ASSIGNED TASK: Retype the listing exactly as it stands, and keep every image out.

DATASET CONTENT:
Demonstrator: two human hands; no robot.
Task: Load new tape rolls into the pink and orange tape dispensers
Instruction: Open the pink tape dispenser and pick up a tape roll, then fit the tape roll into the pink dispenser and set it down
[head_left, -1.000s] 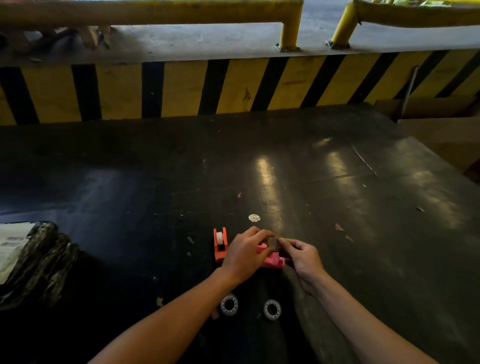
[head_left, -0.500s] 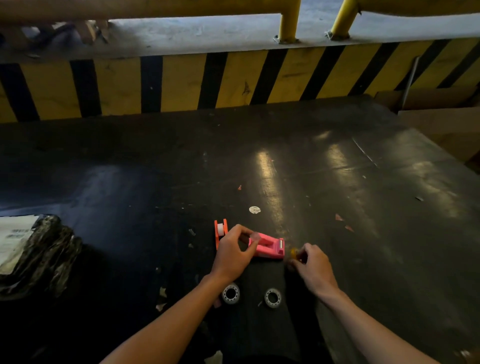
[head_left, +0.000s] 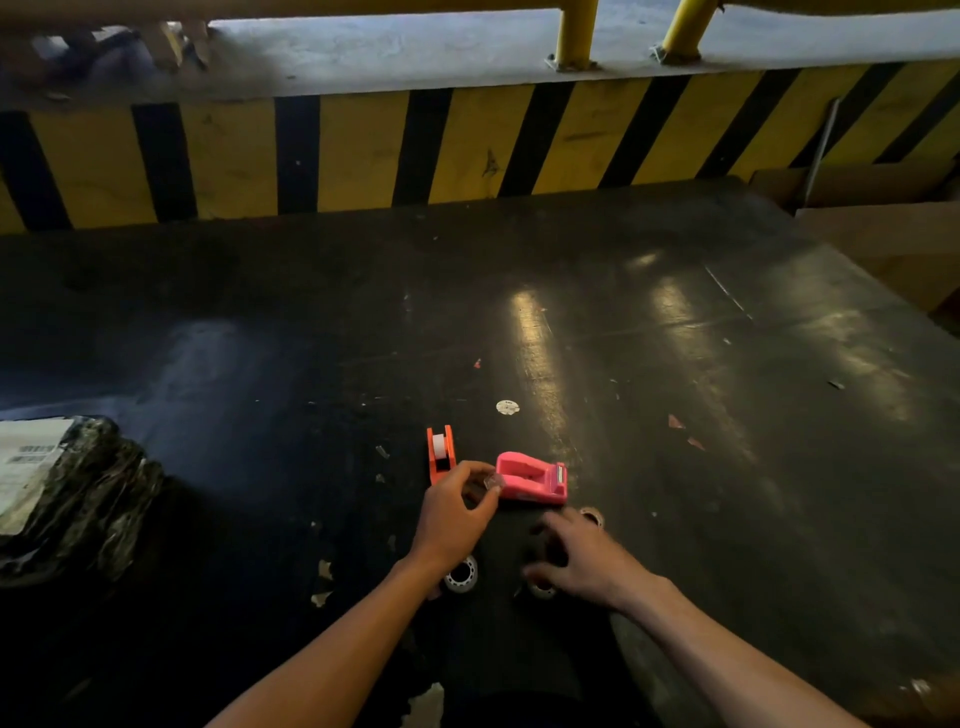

EXERCISE RESULT:
Demonstrator: two human hands; no robot.
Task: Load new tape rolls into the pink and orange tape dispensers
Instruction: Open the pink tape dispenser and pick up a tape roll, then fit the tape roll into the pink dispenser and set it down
[head_left, -1.000s] 
[head_left, -0.500s] 
[head_left, +0.000s] 

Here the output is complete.